> _WHAT IS REQUIRED_
Reproduce every line of the material below exactly. No pictures belong in the copy.

##### THE RECORDS #####

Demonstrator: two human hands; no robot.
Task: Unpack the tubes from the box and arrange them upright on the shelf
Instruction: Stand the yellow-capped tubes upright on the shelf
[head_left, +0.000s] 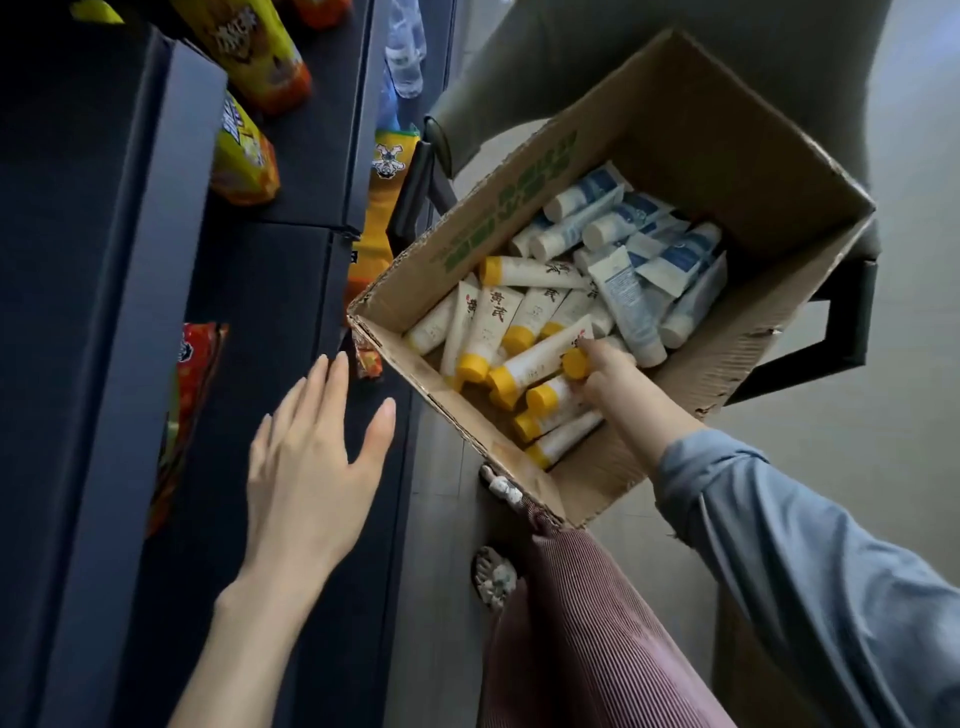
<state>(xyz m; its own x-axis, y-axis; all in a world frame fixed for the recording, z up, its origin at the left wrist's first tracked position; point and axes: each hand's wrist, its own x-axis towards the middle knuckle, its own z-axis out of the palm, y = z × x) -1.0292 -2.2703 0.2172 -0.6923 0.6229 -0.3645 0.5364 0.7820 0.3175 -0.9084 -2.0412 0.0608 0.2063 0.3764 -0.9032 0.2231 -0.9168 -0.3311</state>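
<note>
Roughly ten yellow-capped tubes (497, 313) inside one box (727, 135).

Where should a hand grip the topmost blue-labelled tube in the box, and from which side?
Probably round the full body near its white cap, from above. The blue-labelled tube lies flat atop the pile in the box, upper face exposed; its crimped tail is thin.

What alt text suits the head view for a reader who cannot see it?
The right hand reaches into a cardboard box of lying tubes, its grip on a yellow-capped tube. The left hand is spread open over a dark shelf holding snack bags.
</note>
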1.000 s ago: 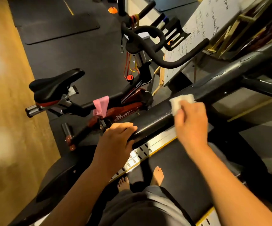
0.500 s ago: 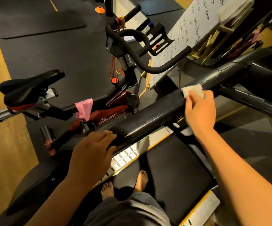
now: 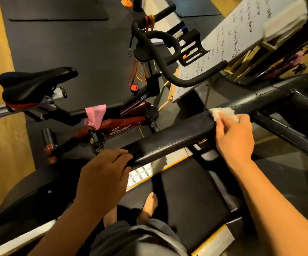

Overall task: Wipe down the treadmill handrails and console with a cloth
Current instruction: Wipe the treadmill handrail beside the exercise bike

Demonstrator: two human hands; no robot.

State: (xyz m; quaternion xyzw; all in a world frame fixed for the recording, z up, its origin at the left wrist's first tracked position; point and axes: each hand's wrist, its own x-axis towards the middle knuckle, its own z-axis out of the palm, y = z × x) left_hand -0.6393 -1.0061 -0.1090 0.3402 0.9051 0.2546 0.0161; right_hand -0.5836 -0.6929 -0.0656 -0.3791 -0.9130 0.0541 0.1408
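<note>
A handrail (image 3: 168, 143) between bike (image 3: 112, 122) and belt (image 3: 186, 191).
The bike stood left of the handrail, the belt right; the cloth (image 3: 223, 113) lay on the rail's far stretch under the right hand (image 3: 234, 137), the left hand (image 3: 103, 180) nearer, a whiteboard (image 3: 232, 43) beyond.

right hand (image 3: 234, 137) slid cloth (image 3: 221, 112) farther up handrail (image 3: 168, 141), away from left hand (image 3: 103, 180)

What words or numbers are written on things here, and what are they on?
Whiteboard: handwritten lines, too blurred to read.
Spin bike, red frame part: white logo, too small and blurred to read.
Spin bike, black tube: one pale letter, maybe "S", not sure.
No writing seen on the cloth or handrail.
</note>
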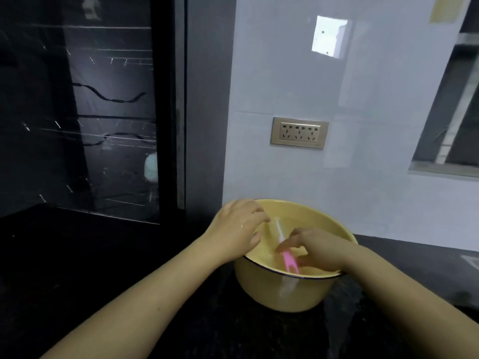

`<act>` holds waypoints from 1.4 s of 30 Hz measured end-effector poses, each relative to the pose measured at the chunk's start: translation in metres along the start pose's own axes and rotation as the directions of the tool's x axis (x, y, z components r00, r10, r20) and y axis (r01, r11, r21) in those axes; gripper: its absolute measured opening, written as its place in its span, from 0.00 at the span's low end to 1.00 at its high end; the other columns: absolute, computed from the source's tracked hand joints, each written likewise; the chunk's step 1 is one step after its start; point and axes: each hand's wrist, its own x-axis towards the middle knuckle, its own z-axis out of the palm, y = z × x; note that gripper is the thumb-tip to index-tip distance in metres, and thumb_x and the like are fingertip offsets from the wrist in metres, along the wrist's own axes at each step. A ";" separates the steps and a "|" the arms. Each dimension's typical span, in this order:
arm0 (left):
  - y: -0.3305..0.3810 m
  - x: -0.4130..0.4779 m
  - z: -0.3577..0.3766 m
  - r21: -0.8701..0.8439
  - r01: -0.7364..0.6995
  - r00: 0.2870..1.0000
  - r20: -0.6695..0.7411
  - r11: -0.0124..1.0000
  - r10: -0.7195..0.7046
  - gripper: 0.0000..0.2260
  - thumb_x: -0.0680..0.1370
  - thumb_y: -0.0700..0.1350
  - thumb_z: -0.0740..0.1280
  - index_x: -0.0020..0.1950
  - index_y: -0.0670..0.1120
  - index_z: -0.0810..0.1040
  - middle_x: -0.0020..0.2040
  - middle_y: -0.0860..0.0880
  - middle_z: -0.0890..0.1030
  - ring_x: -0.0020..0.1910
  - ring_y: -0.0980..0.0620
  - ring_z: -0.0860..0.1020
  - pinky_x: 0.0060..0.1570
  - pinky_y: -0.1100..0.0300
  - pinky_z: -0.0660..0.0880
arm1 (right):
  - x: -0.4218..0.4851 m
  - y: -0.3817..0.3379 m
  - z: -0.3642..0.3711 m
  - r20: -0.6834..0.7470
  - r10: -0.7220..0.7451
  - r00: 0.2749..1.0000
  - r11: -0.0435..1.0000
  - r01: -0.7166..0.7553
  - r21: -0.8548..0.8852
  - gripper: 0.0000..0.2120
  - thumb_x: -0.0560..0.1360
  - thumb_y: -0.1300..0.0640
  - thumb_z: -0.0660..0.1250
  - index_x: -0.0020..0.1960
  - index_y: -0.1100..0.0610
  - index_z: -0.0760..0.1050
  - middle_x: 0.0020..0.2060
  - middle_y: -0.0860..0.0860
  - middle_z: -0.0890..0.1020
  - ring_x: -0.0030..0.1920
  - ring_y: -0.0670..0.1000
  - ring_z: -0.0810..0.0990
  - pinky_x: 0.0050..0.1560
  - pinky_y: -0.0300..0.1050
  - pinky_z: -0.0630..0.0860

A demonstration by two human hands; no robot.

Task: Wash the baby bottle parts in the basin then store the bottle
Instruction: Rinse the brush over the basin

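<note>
A yellow enamel basin [274, 291] with a dark rim stands on the black counter and holds water. Both hands are over it. My right hand [321, 251] grips a brush by its pink handle [289, 264]. The brush's pale stem [280, 230] slants up toward my left hand [237, 226]. That hand's fingers curl over the basin's far left rim at the stem's upper end. Motion blur hides whether a clear bottle part sits in them. No bottle part shows plainly.
A dark glass-door cabinet [108, 120] with wire racks stands at the left, with a pale object [151, 168] inside. On the white tiled wall behind are a metal socket plate [299, 132] and a window [456, 112] at the right. Black counter [77, 255] surrounds the basin.
</note>
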 end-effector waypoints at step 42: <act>0.032 0.079 -0.024 -0.787 0.436 0.777 0.084 0.436 -0.624 0.09 0.75 0.50 0.69 0.47 0.45 0.84 0.43 0.50 0.83 0.43 0.52 0.79 0.48 0.55 0.76 | 0.011 -0.043 -0.023 -0.308 0.378 0.873 0.399 0.146 0.905 0.14 0.81 0.43 0.52 0.43 0.51 0.63 0.30 0.49 0.65 0.26 0.47 0.64 0.26 0.39 0.62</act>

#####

> _TASK ANSWER_
Demonstrator: two human hands; no robot.
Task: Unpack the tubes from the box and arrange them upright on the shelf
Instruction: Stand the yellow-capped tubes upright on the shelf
[head_left, +0.000s] 
<state>(xyz m; its own x-axis, y-axis; all in a world frame fixed for the recording, z up, its origin at the left wrist's first tracked position; point and axes: each hand's wrist, its own x-axis towards the middle knuckle, its own z-axis out of the palm, y = z × x) -1.0292 -2.2703 0.2172 -0.6923 0.6229 -0.3645 0.5364 0.7820 0.3175 -0.9084 -2.0412 0.0608 0.2063 0.3764 -0.9032 0.2231 -0.9168 -0.3311</state>
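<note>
Roughly ten yellow-capped tubes (497, 313) inside one box (727, 135).

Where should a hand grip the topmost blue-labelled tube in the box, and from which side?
Probably round the full body near its white cap, from above. The blue-labelled tube lies flat atop the pile in the box, upper face exposed; its crimped tail is thin.

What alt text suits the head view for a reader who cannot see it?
The right hand reaches into a cardboard box of lying tubes, its grip on a yellow-capped tube. The left hand is spread open over a dark shelf holding snack bags.
</note>
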1.000 s ago: 
0.500 s ago: 
now: 

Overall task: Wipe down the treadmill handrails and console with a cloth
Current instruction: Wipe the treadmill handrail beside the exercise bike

Demonstrator: two human hands; no robot.

State: (xyz m; quaternion xyzw; all in a world frame fixed for the recording, z up, its origin at the left wrist's first tracked position; point and axes: each hand's wrist, its own x-axis towards the middle knuckle, its own z-axis out of the palm, y = z × x) left_hand -0.6393 -1.0061 -0.1090 0.3402 0.9051 0.2546 0.0161; right_hand -0.5836 -0.6929 -0.0656 -0.3791 -0.9130 0.0541 0.1408
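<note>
A handrail (image 3: 168, 143) between bike (image 3: 112, 122) and belt (image 3: 186, 191).
The bike stood left of the handrail, the belt right; the cloth (image 3: 223, 113) lay on the rail's far stretch under the right hand (image 3: 234, 137), the left hand (image 3: 103, 180) nearer, a whiteboard (image 3: 232, 43) beyond.

right hand (image 3: 234, 137) slid cloth (image 3: 221, 112) farther up handrail (image 3: 168, 141), away from left hand (image 3: 103, 180)

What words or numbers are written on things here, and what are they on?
Whiteboard: handwritten lines, too blurred to read.
Spin bike, red frame part: white logo, too small and blurred to read.
Spin bike, black tube: one pale letter, maybe "S", not sure.
No writing seen on the cloth or handrail.
</note>
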
`<act>` holds waypoints from 1.4 s of 30 Hz measured end-effector poses, each relative to the pose measured at the chunk's start: translation in metres along the start pose's own axes and rotation as the directions of the tool's x axis (x, y, z components r00, r10, r20) and y axis (r01, r11, r21) in those axes; gripper: its absolute measured opening, written as its place in its span, from 0.00 at the span's low end to 1.00 at its high end; the other columns: absolute, computed from the source's tracked hand joints, each written likewise; the chunk's step 1 is one step after its start; point and axes: each hand's wrist, its own x-axis towards the middle knuckle, its own z-axis out of the palm, y = z × x; note that gripper is the thumb-tip to index-tip distance in metres, and thumb_x and the like are fingertip offsets from the wrist in metres, along the wrist's own axes at each step. A ";" separates the steps and a "|" the arms. Each dimension's typical span, in this order:
arm0 (left):
  - y: -0.3305..0.3810 m
  - x: -0.4130..0.4779 m
  - z: -0.3577..0.3766 m
  - r21: -0.8701..0.8439
  - r01: -0.7364..0.6995
  - r00: 0.2870..1.0000
  - r20: -0.6695..0.7411
  - r11: -0.0124..1.0000
  - r10: -0.7195..0.7046
  - gripper: 0.0000..0.2260
  - thumb_x: -0.0680..0.1370
  - thumb_y: -0.0700..0.1350
  - thumb_z: -0.0740..0.1280
  - index_x: -0.0020..0.1950
  - index_y: -0.0670..0.1120
  - index_z: -0.0810..0.1040
  - middle_x: -0.0020..0.2040
  - middle_y: -0.0860..0.0880
  - middle_z: -0.0890..0.1030
  - ring_x: -0.0020..0.1910
  - ring_y: -0.0980..0.0620
  - ring_z: -0.0860..0.1020
  - pinky_x: 0.0060..0.1570
  - pinky_y: -0.1100..0.0300
  - pinky_z: -0.0660..0.0880
arm1 (right):
  - x: -0.4218..0.4851 m
  - y: -0.3817..0.3379 m
  - z: -0.3642..0.3711 m
  - r20: -0.6834..0.7470
  - r10: -0.7220..0.7451
  - r00: 0.2749..1.0000
  - r11: -0.0435..1.0000
  - r01: -0.7166..0.7553
  - r21: -0.8548..0.8852
  - gripper: 0.0000..0.2120
  - thumb_x: -0.0560..0.1360
  - thumb_y: -0.1300..0.0640
  - thumb_z: -0.0660..0.1250
  - index_x: -0.0020..0.1960
  - index_y: -0.1100..0.0610
  - index_z: -0.0760..0.1050
  - middle_x: 0.0020..0.2060
  - middle_y: -0.0860..0.0860
  - middle_z: -0.0890..0.1020
  - ring_x: -0.0030..0.1920
  - ring_y: -0.0670..0.1000
  - ring_z: -0.0810..0.0990
  - pinky_x: 0.0050..0.1560
  - pinky_y: -0.0300..0.1050
  - pinky_z: -0.0630..0.0860

A demonstration by two human hands; no robot.

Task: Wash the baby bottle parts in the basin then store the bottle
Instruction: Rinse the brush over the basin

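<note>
A yellow enamel basin [274, 291] with a dark rim stands on the black counter and holds water. Both hands are over it. My right hand [321, 251] grips a brush by its pink handle [289, 264]. The brush's pale stem [280, 230] slants up toward my left hand [237, 226]. That hand's fingers curl over the basin's far left rim at the stem's upper end. Motion blur hides whether a clear bottle part sits in them. No bottle part shows plainly.
A dark glass-door cabinet [108, 120] with wire racks stands at the left, with a pale object [151, 168] inside. On the white tiled wall behind are a metal socket plate [299, 132] and a window [456, 112] at the right. Black counter [77, 255] surrounds the basin.
</note>
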 end-effector waypoints at step 42: <act>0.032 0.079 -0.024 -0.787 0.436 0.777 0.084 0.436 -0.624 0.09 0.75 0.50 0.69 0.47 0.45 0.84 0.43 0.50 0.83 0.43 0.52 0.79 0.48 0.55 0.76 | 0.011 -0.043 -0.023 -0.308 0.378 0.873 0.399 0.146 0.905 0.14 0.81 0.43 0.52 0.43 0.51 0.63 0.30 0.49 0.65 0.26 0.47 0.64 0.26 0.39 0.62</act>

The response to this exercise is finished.